Task brief |
Your answer should consist of the lines in the data below that contain "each".

---------------

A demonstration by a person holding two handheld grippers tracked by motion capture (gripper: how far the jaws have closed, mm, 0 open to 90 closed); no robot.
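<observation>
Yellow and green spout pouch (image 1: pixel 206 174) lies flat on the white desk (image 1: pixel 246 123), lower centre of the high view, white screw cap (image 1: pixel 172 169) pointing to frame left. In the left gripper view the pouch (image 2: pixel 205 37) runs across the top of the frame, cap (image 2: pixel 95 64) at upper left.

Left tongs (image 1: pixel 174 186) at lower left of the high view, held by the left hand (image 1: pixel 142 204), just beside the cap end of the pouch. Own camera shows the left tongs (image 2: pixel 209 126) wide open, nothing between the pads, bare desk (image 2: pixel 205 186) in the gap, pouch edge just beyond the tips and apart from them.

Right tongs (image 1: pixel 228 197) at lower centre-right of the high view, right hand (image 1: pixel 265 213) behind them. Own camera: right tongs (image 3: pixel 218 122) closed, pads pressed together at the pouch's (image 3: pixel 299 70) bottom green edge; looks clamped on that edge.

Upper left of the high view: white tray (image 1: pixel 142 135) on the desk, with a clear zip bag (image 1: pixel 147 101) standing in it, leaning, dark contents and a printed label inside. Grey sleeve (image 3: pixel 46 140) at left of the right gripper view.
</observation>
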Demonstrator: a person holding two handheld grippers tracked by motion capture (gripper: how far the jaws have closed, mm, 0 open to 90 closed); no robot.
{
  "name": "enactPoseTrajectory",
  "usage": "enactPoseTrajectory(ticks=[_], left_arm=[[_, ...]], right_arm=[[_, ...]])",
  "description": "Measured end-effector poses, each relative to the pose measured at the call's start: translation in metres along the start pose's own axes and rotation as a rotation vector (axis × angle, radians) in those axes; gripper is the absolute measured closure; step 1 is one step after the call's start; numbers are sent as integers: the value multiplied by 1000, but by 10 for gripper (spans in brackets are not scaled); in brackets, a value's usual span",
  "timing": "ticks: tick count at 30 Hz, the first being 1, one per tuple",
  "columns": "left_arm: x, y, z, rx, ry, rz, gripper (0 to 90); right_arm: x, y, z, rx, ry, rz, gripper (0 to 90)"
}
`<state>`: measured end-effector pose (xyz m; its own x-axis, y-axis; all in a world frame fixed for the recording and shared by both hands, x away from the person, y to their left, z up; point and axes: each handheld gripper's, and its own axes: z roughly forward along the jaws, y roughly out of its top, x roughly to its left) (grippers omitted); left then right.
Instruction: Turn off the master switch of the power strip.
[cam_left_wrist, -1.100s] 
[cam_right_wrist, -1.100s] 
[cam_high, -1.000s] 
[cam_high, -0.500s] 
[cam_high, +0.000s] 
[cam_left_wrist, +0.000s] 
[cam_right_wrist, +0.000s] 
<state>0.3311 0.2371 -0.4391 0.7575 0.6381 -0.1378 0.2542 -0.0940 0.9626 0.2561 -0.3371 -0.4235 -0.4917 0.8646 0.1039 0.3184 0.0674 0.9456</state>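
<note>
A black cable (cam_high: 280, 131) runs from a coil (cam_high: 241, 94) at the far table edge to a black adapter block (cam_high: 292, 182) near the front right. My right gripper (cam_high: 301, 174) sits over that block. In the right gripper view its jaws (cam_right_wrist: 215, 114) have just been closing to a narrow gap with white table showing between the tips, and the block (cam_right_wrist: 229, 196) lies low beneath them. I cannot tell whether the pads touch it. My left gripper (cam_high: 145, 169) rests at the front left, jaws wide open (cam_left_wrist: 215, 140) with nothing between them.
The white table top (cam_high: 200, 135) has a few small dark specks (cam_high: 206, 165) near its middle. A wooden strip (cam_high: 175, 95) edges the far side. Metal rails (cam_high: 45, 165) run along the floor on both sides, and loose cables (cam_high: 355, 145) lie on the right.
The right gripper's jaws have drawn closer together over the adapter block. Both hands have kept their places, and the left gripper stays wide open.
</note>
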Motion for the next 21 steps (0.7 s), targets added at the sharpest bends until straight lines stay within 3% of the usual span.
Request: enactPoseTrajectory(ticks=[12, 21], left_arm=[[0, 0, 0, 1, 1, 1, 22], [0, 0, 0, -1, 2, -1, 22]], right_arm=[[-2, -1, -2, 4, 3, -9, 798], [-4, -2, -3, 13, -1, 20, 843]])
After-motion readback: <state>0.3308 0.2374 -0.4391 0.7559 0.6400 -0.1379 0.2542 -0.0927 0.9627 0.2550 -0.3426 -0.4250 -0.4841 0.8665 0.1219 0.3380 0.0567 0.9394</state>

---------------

Task answer |
  "description": "Measured end-effector poses, each relative to the pose measured at the call's start: translation in metres along the start pose's own axes and rotation as a rotation vector (axis × angle, radians) in those axes; gripper is the absolute measured closure; step 1 is one step after the call's start; numbers are sent as integers: the value multiplied by 1000, but by 10 for gripper (spans in brackets are not scaled); in brackets, a value's usual span",
`<state>`: measured end-effector pose (xyz m; its own x-axis, y-axis; all in a world frame fixed for the recording and shared by both hands, x away from the person, y to their left, z up; point and axes: each handheld gripper's, and its own axes: z roughly forward along the jaws, y roughly out of its top, x roughly to its left) (grippers omitted); left then right.

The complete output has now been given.